Reiko Takahashi of Japan named contest winner with a spectacular underwater photo of a humpback whale
WASHINGTON – WEBWIRE – Tuesday, July 3, 2018 – A photograph of a humpback whale calf’s tail has earned Reiko Takahashi of Japan the prestigious grand-prize in the 2018 National Geographic Travel Photographer of the Year contest. Takahashi will receive a $10,000 USD prize. Takahashi’s incredible photo was selected by a panel of National Geographic judges from more than 13,000 entries.
Takahashi took her grand prize-winning photo, titled “Mermaid,” off the coast of Japan’s Kumejima Island.
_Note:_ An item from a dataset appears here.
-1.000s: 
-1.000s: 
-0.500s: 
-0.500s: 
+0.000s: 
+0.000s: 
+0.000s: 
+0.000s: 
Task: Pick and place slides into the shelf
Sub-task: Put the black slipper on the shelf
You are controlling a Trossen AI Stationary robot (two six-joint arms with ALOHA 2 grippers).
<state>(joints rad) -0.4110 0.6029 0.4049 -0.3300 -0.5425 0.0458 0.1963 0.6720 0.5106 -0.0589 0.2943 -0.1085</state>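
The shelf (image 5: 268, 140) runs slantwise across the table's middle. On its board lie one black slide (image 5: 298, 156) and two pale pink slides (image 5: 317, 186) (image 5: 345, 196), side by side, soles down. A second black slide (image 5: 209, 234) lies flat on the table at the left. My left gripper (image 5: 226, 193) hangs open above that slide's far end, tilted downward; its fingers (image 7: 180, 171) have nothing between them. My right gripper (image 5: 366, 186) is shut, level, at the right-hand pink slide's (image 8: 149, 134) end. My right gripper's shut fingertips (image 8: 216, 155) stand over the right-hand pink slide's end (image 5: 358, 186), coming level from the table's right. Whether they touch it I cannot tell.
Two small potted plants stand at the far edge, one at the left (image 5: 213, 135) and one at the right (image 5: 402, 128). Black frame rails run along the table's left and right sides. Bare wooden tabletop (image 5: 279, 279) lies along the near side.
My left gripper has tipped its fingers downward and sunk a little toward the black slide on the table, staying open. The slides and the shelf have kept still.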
The long-time photographer left her office job to pursue her passion for underwater photography and traveled to Kumejima Island on a mission to photograph humpback whales with their young calves.
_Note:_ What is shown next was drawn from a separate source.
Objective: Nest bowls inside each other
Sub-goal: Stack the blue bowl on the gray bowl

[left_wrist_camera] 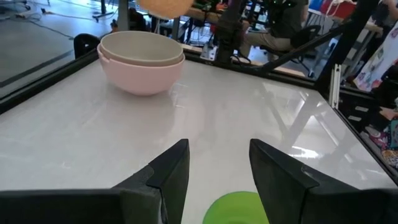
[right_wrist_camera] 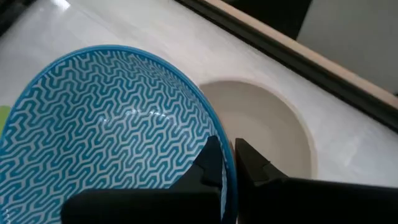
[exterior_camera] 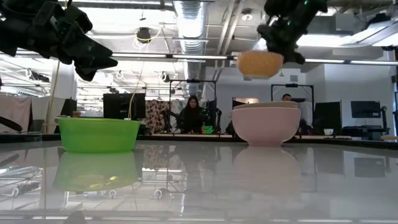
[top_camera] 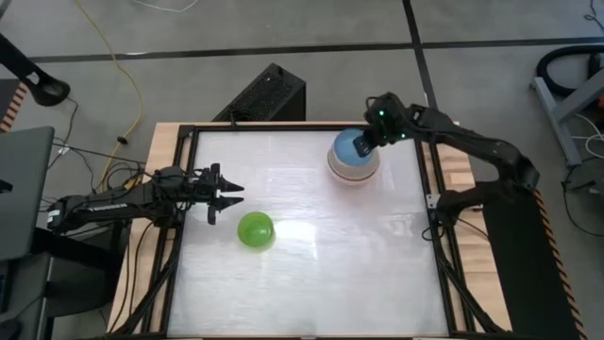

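A small bowl, blue zigzag inside (right_wrist_camera: 112, 124) and tan outside (exterior_camera: 261, 63), hangs in the air with my right gripper (right_wrist_camera: 229, 158) shut on it. Just below it a cream bowl (left_wrist_camera: 142, 45) sits nested in a pink bowl (exterior_camera: 265, 127) at the table's far right (top_camera: 354, 162). A green bowl (top_camera: 255, 229) stands upright on the table left of centre. My left gripper (top_camera: 225, 194) hovers open near the left edge, just left of the green bowl (left_wrist_camera: 236, 208), with nothing between its fingers. My right gripper pinches the blue bowl's rim (right_wrist_camera: 219, 134), one finger (right_wrist_camera: 208, 167) inside the bowl and the other (right_wrist_camera: 254, 167) outside. The fingers slant down from the table's right and far side. The bowl is lifted clear, open side up, above the cream bowl (right_wrist_camera: 267, 124).
A black frame (top_camera: 179, 189) runs around the white tabletop. A wide bare stretch of table lies toward the near edge and between the green bowl and the stack. Beyond the table, people sit at desks in the room (exterior_camera: 191, 112).
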`<state>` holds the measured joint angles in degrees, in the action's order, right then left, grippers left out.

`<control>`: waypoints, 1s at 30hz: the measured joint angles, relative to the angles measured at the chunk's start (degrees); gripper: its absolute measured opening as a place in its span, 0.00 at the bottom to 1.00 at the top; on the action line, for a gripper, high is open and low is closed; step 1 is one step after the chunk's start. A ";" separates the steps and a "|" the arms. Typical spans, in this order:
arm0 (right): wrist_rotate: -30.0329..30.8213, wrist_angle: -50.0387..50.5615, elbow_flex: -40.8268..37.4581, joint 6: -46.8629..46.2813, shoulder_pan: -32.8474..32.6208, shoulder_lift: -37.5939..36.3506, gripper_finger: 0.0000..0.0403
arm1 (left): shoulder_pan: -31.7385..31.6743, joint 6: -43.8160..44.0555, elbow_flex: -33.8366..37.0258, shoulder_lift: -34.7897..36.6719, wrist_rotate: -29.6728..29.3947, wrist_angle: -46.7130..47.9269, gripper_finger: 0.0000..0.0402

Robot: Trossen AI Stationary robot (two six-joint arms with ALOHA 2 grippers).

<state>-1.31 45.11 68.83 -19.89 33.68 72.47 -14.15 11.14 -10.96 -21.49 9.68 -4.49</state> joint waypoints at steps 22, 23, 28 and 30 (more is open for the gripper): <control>-0.21 -0.89 -0.11 -0.24 2.22 7.30 0.05 | 0.12 -8.87 4.85 9.04 -8.51 -3.17 0.39; -0.21 -0.89 -0.08 -0.23 2.00 7.30 0.05 | 0.13 -8.70 5.63 10.59 -8.52 -3.49 0.39; -0.05 -1.18 -0.08 -0.20 1.43 7.32 0.05 | 0.13 -9.82 6.38 18.11 -8.34 -2.89 0.39; -0.05 -1.06 -0.08 -0.20 1.43 7.32 0.05 | 0.13 -10.74 6.49 20.85 -7.31 -0.41 0.39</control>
<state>-1.37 44.06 68.75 -20.09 35.11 79.79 -14.02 0.40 -4.47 -0.64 2.37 -4.90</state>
“It was a special scene for me, to be able to take a photo of the calf, completely relaxed in gentle waters,” said Takahashi. “I really cannot believe it. It was my dream to win. I am honored and it will be the driving force for my future shooting,”
The National Geographic Travel Photographer of the Year contest celebrates stunning pictures taken by all levels of photographers around the world. National Geographic is at the center of a community filled with bold and curious people, including the talented photographers who submitted their best photos to the 2018 contest.
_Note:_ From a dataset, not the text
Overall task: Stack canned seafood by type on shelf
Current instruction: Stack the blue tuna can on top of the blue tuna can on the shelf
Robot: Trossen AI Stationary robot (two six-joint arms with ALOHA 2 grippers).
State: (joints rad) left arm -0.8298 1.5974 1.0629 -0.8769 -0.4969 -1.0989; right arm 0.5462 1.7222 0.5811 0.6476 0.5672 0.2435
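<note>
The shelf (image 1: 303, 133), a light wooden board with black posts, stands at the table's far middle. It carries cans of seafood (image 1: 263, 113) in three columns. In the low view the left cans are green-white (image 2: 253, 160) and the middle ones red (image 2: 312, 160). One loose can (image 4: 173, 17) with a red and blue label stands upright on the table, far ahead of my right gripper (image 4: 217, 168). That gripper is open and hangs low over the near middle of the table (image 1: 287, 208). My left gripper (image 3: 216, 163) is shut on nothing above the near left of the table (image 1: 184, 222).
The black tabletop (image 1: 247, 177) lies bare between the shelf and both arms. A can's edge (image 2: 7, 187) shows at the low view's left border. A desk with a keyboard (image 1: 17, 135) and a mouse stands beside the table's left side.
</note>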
The 2018 National Geographic Travel Photographer of the Year contest recognizes spectacular photos taken within the last two years, with entries in three categories: Nature, People and Cities.
In addition to the grand-prize winner, top photos were selected in each of the three categories. Takahashi’s photo was also chosen as the winner in the Nature category. Hiro Kurashina of Japan took top honors in the Cities category for his photo titled “Another Rainy Day in Nagasaki, Kyushu,” while “Tea Culture” by Alessandra Meniconzi of Switzerland won the People category.
All of the winning and honorable mention photos can be viewed at natgeo.com/travelphotocontest.
This year’s competition was judged by Whitney Johnson, vice president of visual experiences at National Geographic, as well as two National Geographic contributing photographers — ocean and adventure photographer Andy Mann and polar photographer Camille Seaman.
“I was amazed at the quality of images and the sensibility towards subject in all three categories for this competition,” said Seaman. “Looking at hundreds of images choosing the winners was a daunting task. The images that stood out did so based not solely on their technical execution but also a sensitivity for a feeling of the moment and originality.”